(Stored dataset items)
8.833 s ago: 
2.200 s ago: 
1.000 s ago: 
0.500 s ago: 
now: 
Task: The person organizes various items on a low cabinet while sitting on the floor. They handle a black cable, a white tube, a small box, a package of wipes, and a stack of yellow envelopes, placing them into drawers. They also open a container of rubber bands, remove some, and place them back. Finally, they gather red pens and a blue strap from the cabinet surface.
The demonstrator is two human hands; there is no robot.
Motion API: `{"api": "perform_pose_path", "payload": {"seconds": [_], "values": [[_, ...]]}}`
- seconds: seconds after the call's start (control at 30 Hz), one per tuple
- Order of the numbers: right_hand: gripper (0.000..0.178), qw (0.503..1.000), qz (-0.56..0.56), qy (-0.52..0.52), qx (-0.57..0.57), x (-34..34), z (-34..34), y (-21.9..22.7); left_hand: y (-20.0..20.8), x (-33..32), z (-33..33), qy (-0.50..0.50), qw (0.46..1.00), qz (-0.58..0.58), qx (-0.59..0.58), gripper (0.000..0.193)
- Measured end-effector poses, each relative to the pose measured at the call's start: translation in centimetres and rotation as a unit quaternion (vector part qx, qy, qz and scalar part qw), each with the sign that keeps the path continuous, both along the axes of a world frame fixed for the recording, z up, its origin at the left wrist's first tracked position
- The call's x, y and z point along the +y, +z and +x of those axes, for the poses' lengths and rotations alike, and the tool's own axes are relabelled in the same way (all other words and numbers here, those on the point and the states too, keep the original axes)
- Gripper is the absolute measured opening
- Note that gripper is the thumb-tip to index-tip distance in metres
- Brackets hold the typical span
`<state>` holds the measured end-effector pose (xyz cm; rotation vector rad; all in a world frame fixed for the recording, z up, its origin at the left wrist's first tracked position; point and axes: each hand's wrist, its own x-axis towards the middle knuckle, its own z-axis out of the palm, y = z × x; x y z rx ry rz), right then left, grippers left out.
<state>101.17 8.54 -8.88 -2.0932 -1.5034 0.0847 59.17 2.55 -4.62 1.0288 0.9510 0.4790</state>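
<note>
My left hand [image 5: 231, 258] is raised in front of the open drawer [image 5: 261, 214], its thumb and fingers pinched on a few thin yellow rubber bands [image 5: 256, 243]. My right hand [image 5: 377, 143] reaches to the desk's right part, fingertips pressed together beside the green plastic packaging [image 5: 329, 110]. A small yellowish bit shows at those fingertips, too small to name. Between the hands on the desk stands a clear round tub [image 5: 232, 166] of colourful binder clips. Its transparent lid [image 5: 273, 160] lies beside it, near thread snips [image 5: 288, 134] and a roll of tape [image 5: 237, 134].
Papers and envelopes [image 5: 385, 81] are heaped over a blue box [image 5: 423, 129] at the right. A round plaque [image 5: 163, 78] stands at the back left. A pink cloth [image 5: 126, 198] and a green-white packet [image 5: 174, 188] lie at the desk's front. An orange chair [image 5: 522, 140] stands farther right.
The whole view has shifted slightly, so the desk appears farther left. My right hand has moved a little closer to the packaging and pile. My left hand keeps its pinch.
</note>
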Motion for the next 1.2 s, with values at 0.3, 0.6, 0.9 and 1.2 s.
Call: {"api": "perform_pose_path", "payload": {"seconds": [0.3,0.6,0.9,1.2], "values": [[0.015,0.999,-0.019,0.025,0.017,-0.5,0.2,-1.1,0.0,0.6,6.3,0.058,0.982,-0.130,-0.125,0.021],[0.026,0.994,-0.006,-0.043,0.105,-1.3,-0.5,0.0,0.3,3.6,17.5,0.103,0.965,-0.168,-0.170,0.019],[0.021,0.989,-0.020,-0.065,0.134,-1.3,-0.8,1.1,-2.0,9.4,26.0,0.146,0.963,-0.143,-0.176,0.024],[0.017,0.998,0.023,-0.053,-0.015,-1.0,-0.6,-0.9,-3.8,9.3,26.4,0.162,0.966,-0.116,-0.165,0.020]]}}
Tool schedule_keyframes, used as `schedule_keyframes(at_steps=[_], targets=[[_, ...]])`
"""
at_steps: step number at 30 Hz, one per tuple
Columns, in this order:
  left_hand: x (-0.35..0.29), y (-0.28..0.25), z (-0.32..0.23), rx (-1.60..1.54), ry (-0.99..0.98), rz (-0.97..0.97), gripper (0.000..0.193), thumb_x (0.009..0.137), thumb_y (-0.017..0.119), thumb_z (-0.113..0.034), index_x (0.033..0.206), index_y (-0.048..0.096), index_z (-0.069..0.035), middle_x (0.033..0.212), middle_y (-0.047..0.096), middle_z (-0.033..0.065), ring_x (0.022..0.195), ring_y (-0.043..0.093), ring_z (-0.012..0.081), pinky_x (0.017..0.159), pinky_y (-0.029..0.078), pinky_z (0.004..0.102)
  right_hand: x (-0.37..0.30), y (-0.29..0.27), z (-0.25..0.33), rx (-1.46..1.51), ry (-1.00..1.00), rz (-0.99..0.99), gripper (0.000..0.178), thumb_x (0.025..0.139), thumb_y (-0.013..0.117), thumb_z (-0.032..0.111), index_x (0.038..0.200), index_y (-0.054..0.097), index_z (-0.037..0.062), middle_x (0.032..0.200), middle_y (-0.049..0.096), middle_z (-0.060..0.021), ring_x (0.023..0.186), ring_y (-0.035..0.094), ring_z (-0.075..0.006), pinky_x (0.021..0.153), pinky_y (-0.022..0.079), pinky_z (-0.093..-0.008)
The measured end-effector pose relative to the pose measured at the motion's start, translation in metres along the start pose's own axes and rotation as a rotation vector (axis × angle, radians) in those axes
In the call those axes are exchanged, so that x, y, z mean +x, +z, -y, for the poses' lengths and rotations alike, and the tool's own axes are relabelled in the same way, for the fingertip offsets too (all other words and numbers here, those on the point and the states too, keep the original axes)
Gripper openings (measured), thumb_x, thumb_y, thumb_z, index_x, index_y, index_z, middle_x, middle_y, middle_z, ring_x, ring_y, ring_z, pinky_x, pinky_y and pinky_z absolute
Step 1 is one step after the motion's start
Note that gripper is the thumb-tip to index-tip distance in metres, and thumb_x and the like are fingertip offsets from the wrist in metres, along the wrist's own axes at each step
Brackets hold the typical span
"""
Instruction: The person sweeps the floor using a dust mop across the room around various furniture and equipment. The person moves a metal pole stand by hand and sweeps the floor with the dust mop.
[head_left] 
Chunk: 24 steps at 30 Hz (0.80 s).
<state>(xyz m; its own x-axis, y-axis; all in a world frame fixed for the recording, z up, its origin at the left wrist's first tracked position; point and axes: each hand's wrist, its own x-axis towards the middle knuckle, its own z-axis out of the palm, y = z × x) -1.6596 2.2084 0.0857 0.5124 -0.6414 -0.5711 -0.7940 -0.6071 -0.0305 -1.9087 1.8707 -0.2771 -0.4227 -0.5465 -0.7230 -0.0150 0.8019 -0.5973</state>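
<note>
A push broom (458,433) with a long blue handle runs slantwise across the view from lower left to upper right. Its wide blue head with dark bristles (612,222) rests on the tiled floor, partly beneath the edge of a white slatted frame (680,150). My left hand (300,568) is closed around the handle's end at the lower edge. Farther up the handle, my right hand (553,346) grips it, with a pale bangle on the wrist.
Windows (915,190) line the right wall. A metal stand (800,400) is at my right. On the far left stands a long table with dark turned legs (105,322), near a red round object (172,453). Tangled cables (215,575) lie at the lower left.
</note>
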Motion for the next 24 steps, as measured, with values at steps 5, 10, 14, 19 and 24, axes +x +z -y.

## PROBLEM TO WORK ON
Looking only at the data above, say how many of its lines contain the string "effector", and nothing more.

## RESULT BELOW
3